Action item » A faithful, picture-free copy of the listing below is required.

Given information »
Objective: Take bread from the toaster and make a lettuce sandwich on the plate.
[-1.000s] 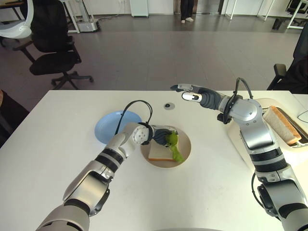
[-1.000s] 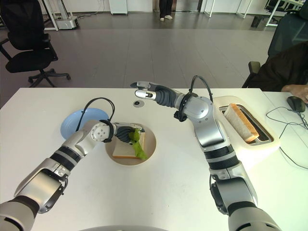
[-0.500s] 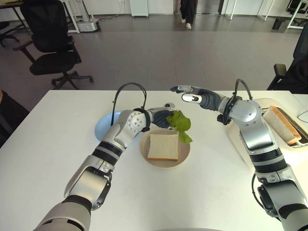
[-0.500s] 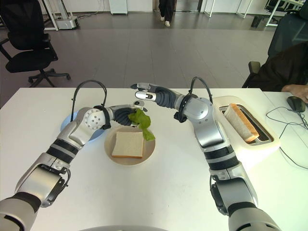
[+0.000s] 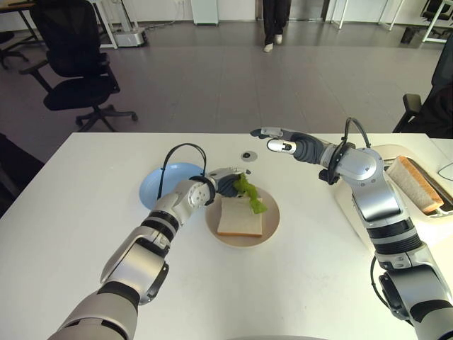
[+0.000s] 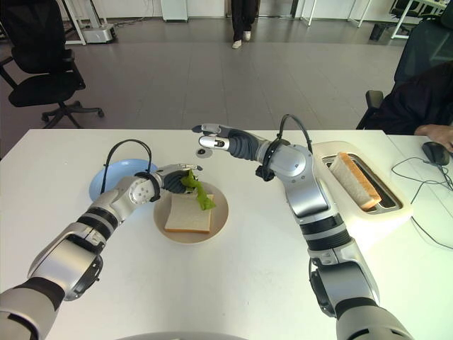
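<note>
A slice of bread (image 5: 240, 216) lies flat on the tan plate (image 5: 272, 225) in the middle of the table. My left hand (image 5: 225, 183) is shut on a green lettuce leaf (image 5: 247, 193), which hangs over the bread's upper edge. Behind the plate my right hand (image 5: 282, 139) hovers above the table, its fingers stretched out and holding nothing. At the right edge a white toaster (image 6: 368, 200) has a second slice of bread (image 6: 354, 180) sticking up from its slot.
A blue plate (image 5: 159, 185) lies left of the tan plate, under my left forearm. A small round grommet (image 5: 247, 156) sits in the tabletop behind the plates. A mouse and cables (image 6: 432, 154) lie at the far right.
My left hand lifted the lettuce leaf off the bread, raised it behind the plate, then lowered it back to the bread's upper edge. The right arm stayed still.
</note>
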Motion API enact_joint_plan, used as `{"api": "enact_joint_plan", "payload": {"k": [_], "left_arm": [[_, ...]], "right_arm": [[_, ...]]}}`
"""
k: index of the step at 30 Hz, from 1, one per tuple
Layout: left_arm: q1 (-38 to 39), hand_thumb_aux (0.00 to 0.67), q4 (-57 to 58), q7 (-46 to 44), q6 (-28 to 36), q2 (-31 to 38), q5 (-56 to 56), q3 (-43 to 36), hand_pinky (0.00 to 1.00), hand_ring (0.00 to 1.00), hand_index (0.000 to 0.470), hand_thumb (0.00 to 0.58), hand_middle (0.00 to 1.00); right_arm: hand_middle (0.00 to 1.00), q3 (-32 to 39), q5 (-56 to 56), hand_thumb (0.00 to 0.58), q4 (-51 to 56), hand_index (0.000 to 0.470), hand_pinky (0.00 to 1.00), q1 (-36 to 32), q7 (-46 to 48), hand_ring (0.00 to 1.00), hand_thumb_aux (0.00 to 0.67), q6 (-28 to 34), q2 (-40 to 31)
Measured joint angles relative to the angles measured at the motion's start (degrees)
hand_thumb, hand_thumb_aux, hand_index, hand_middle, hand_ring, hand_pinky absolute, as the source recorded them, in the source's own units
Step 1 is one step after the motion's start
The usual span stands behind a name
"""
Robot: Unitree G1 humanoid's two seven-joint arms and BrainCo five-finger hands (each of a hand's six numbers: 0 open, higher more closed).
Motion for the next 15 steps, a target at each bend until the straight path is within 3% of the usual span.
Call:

Written solution »
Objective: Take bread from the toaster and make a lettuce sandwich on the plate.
[-1.000s] 
[-1.000s] 
[-0.500s] 
[-0.500s] 
[+0.000s] 
[+0.000s] 
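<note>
A slice of bread (image 5: 240, 216) lies flat on the tan plate (image 5: 272, 225) in the middle of the table. My left hand (image 5: 225, 183) is shut on a green lettuce leaf (image 5: 247, 193), which hangs over the bread's upper edge. Behind the plate my right hand (image 5: 282, 139) hovers above the table, its fingers stretched out and holding nothing. At the right edge a white toaster (image 6: 368, 200) has a second slice of bread (image 6: 354, 180) sticking up from its slot.
A blue plate (image 5: 159, 185) lies left of the tan plate, under my left forearm. A small round grommet (image 5: 247, 156) sits in the tabletop behind the plates. A mouse and cables (image 6: 432, 154) lie at the far right.
My left hand lifted the lettuce leaf off the bread, raised it behind the plate, then lowered it back to the bread's upper edge. The right arm stayed still.
</note>
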Motion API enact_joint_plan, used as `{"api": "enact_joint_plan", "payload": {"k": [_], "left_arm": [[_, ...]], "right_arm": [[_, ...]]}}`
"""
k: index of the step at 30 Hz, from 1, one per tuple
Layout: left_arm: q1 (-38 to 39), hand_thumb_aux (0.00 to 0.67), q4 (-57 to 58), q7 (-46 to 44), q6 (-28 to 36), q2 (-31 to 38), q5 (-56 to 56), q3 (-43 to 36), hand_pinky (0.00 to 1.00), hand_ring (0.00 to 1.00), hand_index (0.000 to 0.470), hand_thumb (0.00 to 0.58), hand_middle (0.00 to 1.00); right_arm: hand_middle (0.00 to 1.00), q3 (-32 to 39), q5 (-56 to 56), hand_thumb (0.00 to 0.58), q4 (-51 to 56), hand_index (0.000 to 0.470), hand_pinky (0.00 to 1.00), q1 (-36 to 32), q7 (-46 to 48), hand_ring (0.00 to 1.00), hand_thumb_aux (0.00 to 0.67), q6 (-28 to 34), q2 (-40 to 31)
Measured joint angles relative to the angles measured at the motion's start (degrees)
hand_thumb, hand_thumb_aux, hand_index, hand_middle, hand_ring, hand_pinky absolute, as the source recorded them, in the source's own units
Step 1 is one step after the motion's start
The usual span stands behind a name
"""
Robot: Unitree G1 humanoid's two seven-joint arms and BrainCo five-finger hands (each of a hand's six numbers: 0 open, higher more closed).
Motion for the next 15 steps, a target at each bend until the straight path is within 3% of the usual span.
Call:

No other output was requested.